Ryan Scott Oliver (born August 27, 1984) is an American musical theatre composer and lyricist. He is a 2011 Lucille Lortel Award Nominee and the recipient of both the 2009 Jonathan Larson Grant and the 2008 Richard Rodgers Award for Musical Theater. Oliver is an adjunct professor at Pace University in New York, and Artistic Director of the Pasadena Musical Theatre Program in California.
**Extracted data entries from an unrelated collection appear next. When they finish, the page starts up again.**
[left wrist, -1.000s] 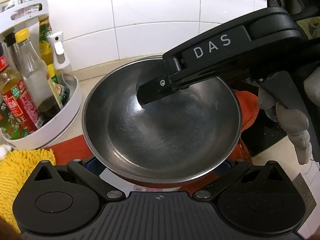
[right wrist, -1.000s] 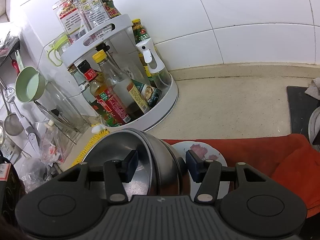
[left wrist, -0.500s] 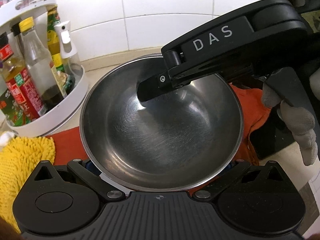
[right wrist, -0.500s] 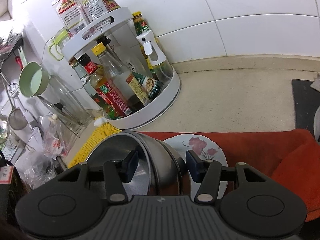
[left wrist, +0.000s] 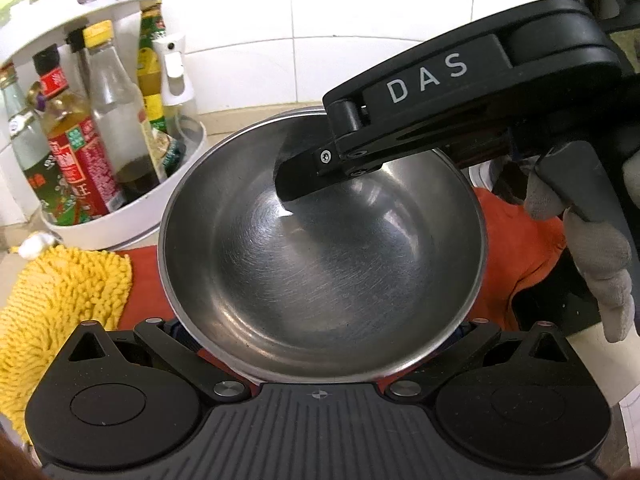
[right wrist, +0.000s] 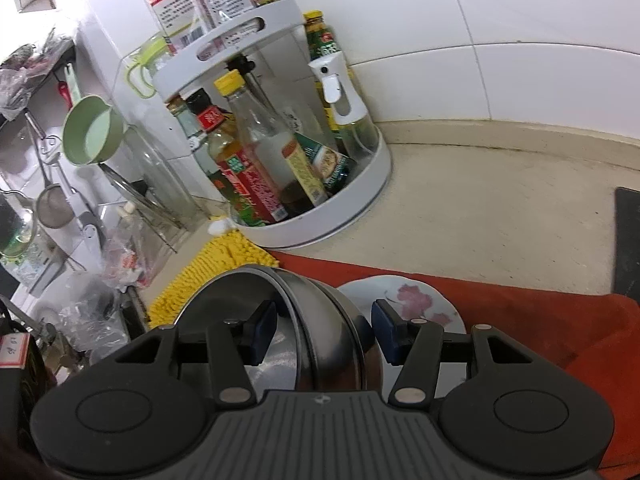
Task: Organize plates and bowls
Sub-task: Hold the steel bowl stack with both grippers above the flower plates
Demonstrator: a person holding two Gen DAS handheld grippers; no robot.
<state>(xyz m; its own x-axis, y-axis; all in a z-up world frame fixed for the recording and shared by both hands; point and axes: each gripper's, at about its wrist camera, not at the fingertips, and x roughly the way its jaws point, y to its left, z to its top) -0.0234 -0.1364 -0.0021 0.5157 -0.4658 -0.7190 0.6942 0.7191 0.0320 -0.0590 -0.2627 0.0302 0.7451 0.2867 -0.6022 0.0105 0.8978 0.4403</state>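
Our right gripper point(right wrist: 324, 334) straddles the rim of the steel bowl point(left wrist: 320, 248) at lower centre, one blue pad inside and one outside, not visibly clamped. We cannot tell the left gripper's state; the bowl hides its fingers. We judge it best to keep the bowl level and centre it over the floral plate point(right wrist: 416, 300) on the red cloth point(right wrist: 540, 320), lower right.

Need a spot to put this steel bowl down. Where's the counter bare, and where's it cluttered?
Bare beige counter lies between the white condiment rack, the wall tiles, the red cloth and a dark mat. The cloth right of the floral plate is also free. Left is crowded: yellow mat, bags, hanging utensils. The right gripper straddles the steel bowl rim.
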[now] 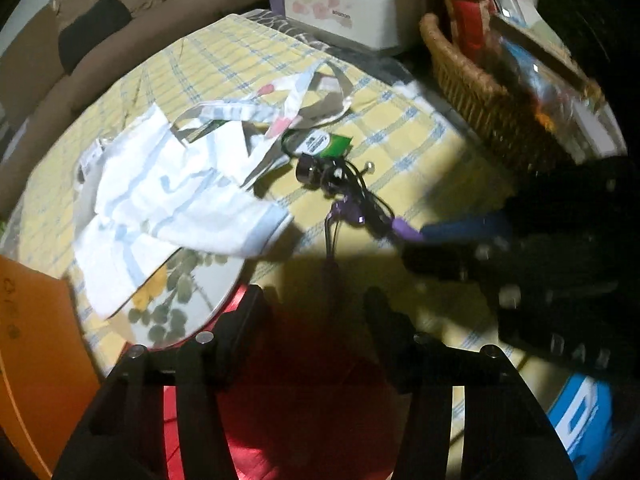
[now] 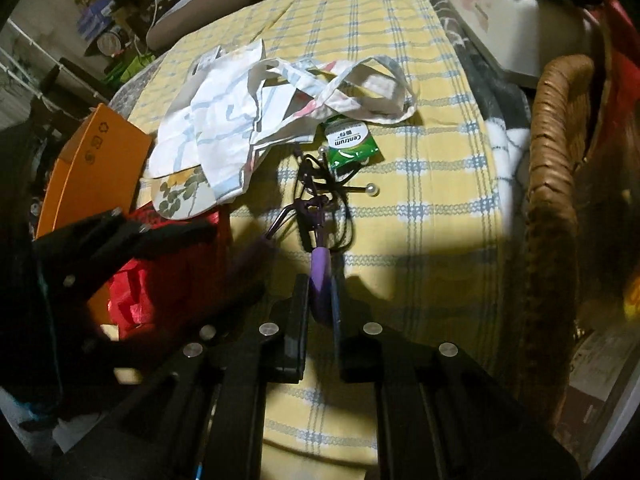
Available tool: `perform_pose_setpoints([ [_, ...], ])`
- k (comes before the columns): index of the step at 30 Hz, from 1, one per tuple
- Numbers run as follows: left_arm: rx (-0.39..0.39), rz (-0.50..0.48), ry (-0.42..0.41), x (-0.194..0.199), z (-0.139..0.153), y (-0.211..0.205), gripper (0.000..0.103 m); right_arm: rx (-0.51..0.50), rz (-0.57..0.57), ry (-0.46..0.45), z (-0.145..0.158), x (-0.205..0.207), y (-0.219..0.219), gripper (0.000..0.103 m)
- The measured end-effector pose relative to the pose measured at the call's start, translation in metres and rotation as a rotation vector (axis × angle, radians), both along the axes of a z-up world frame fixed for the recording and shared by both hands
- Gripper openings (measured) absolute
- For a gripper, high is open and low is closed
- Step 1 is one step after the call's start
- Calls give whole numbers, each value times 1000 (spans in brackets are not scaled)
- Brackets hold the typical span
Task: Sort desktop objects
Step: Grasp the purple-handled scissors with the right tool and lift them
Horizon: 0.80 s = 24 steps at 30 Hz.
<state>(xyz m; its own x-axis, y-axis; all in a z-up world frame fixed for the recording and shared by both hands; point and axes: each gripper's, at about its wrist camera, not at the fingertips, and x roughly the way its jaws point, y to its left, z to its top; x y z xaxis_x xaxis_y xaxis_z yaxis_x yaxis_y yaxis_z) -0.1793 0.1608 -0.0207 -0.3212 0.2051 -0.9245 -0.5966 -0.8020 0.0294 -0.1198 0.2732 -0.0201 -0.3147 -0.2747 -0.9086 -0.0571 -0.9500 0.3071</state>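
R gripper (image 2: 320, 312) is clamped on the purple handle of an eyelash curler (image 2: 316, 240); fingers nearly together w/ the handle pinched between them. Curler head sticks out straight ahead of the gripper, tangled w/ a thin black cord (image 2: 340, 200) that ends in pearl-like beads just beyond. Slightly further ahead & a bit right: green Centrum packet (image 2: 350, 144), flat on the yellow plaid cloth (image 2: 440, 208) covering the desk. Beyond that, ahead-left, a white tote bag (image 2: 224, 120) w/ straps looped over toward the packet. Far right of the gripper: wicker basket (image 2: 556, 200).

L gripper (image 1: 316, 308) has its fingers apart, about half spread, nothing between them; it hovers over a red item (image 1: 304, 400) directly below/near it — can't tell what it is. Just ahead-left, a round floral-print plate or lid (image 1: 188, 304) partly under the tote bag. Ahead-right, the R gripper comes in from the side w/ the curler. Further ahead: packet, then at the far edge a white case w/ pink flowers (image 1: 344, 8). Orange box (image 1: 36, 344) sits near-left of the L gripper. Frames are blurry, esp. right side of the left wrist view.
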Motion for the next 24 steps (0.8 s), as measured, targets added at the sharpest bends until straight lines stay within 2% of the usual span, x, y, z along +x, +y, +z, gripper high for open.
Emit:
perform_pose_setpoints([
  [1, 14, 6, -9, -2, 0, -1, 44, 2, 3, 0, 0, 2, 0, 11],
  [2, 24, 6, -20, -3, 0, 0, 19, 2, 6, 1, -2, 1, -1, 11],
  [3, 36, -1, -48, -4, -3, 1, 7, 1, 8, 1, -2, 2, -2, 11],
  [5, 14, 13, -63, -2, -8, 3, 8, -7, 7, 11, 0, 2, -3, 11],
  [7, 34, 28, -53, 0, -5, 2, 8, -9, 4, 21, 3, 5, -4, 11],
  [10, 136, 86, -73, 1, 12, -12, 9, 1, 9, 43, 13, 11, -5, 11],
  [17, 269, 73, -21, 23, 72, -34, 5, -83, 47, 144, 63, 26, -23, 8],
  [18, 269, 68, -5, 27, 83, -37, 5, -70, 59, 155, 71, 28, -30, 5],
  [20, 217, 90, 30, 33, 95, -45, 6, -27, 84, 175, 88, 30, -45, 2],
  [22, 236, 104, 26, 36, 100, -61, 6, 4, 92, 173, 96, 32, -54, 2],
  [24, 218, 105, 5, 39, 94, -75, 8, 14, 98, 133, 93, 32, -58, 3],
])
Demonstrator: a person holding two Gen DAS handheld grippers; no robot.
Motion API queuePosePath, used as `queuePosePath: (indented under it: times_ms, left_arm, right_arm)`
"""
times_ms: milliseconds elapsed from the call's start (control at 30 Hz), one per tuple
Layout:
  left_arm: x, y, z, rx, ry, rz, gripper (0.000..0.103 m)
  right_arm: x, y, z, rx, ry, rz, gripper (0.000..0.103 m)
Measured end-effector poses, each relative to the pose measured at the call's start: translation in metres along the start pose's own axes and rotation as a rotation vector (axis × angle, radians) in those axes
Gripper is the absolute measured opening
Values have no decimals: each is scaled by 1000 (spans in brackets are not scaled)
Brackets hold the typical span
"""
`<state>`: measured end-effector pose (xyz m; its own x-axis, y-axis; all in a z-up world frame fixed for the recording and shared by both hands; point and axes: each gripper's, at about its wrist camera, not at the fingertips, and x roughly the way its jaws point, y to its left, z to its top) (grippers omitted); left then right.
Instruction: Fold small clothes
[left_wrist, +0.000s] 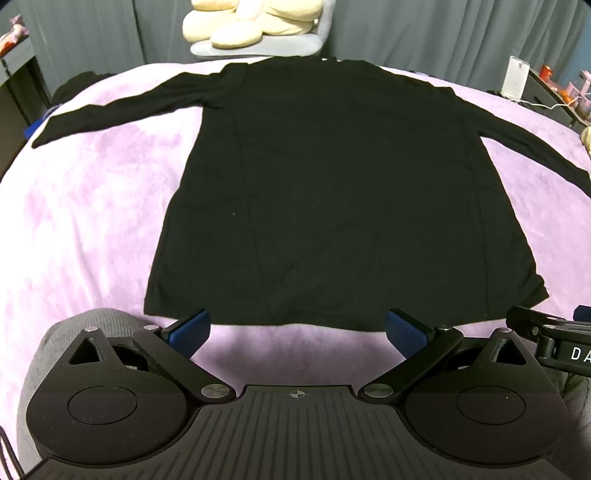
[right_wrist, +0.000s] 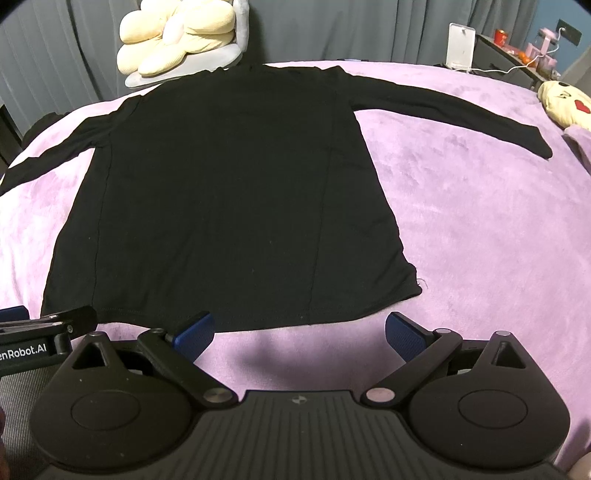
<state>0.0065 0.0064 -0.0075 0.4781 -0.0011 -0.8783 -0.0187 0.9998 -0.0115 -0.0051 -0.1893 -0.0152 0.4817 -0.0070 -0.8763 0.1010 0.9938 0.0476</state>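
From the left wrist, a matte black long-sleeved shirt (left_wrist: 332, 177) lies flat on the plush purple blanket (left_wrist: 92, 221) beyond the left gripper (left_wrist: 297, 330), blue ribbed pads spread and empty; the right wrist shows the right gripper (right_wrist: 299, 330) likewise spread before the shirt's stitched hem.

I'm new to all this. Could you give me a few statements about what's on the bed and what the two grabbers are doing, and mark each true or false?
1. The black shirt lies spread flat, sleeves out. True.
2. The left gripper is clamping the hem. False: its fingers are apart, short of the hem.
3. The blanket is purple. True.
4. The right gripper holds a sleeve. False: it is open and empty.
5. The shirt is folded in half. False: unfolded.
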Motion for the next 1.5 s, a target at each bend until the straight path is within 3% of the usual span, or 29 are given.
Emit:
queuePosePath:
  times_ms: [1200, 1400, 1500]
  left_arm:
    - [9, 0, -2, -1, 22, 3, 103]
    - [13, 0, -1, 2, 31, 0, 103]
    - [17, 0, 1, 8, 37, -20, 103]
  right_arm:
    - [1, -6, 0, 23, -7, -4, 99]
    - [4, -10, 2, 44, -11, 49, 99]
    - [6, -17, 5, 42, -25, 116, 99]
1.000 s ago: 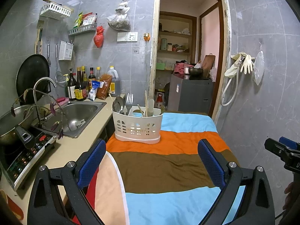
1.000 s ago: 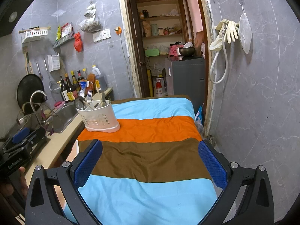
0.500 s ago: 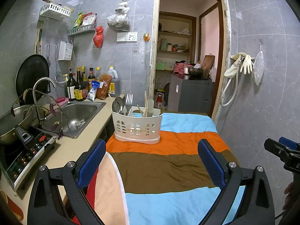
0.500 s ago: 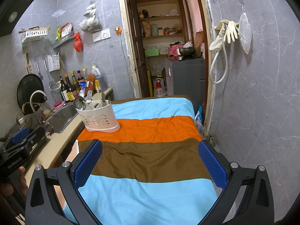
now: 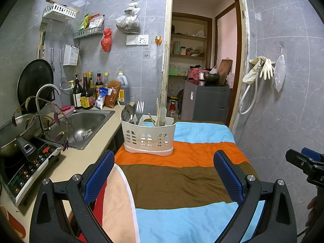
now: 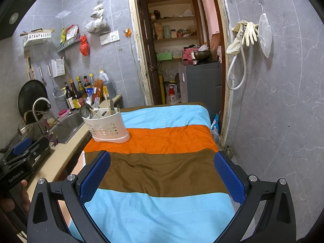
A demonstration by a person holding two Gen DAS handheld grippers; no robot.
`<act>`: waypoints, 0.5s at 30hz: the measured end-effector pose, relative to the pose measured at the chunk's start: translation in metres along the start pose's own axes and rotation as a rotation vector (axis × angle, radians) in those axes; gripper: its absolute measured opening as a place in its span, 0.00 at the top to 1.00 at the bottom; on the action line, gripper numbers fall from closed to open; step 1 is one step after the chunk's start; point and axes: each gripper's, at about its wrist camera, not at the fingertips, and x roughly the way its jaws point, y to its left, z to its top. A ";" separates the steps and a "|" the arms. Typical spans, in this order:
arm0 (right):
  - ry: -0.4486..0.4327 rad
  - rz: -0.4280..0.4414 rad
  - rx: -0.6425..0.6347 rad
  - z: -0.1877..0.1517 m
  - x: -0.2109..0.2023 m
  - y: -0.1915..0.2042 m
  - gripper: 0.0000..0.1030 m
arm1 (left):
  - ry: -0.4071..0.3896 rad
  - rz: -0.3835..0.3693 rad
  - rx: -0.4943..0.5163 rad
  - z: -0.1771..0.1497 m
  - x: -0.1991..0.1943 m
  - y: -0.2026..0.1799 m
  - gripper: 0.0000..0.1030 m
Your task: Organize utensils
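Observation:
A white slotted utensil caddy (image 5: 148, 136) (image 6: 105, 126) stands on the orange stripe of a striped cloth (image 5: 172, 180) (image 6: 162, 162) that covers the table. It holds a spoon (image 5: 127, 112), a fork (image 5: 139, 108) and wooden chopsticks (image 5: 157, 111), all upright. My left gripper (image 5: 163, 174) hovers open over the brown stripe, well short of the caddy. Over the same cloth, further right, my right gripper (image 6: 162, 174) is open too. Nothing sits between either pair of blue pads.
Left of the table runs a counter with a steel sink (image 5: 85, 123), a curved tap (image 5: 43, 99), an induction hob (image 5: 24, 168) and several sauce bottles (image 5: 87, 93). A doorway (image 5: 202, 70) opens behind. The tiled wall (image 6: 273, 111) hems in the right side.

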 end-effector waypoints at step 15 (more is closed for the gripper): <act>0.000 0.000 0.000 0.000 0.000 0.000 0.00 | -0.005 0.002 -0.001 0.002 0.000 -0.001 0.07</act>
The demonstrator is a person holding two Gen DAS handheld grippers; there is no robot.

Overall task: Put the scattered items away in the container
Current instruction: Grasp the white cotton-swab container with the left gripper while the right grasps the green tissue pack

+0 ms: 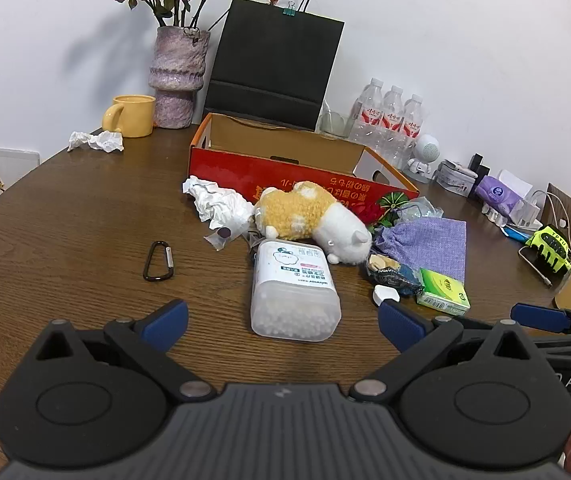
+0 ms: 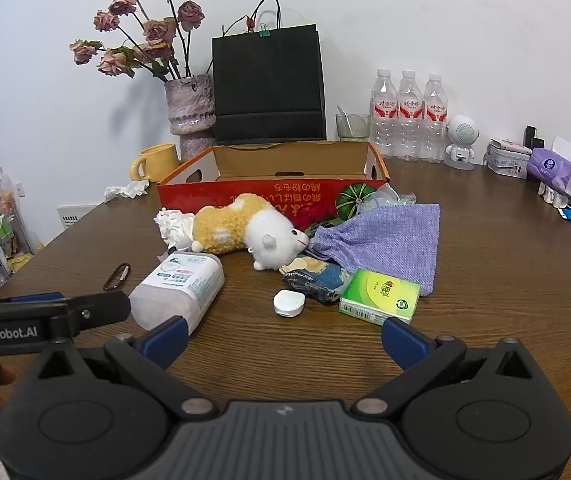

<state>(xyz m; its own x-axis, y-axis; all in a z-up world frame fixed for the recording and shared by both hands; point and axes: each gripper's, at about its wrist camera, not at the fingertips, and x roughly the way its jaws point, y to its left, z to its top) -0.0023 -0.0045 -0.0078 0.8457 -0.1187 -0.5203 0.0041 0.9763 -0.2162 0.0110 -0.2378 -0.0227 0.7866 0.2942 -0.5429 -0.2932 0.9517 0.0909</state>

He received his B.A. in Music Composition from UCLA and his M.F.A. in Musical Theatre Writing from the Tisch School of the Arts at New York University. He is also the creator of the blog Crazytown and a member of ASCAP. Oliver's work has been performed at the Writers Guild Awards, Off Broadway in TheatreWorksUSA's We the People, and in countless showcases.

Ryan, along with actress Lindsay Mendez, founded and currently runs Actor Therapy: a five-week training experience for young actors in NYC.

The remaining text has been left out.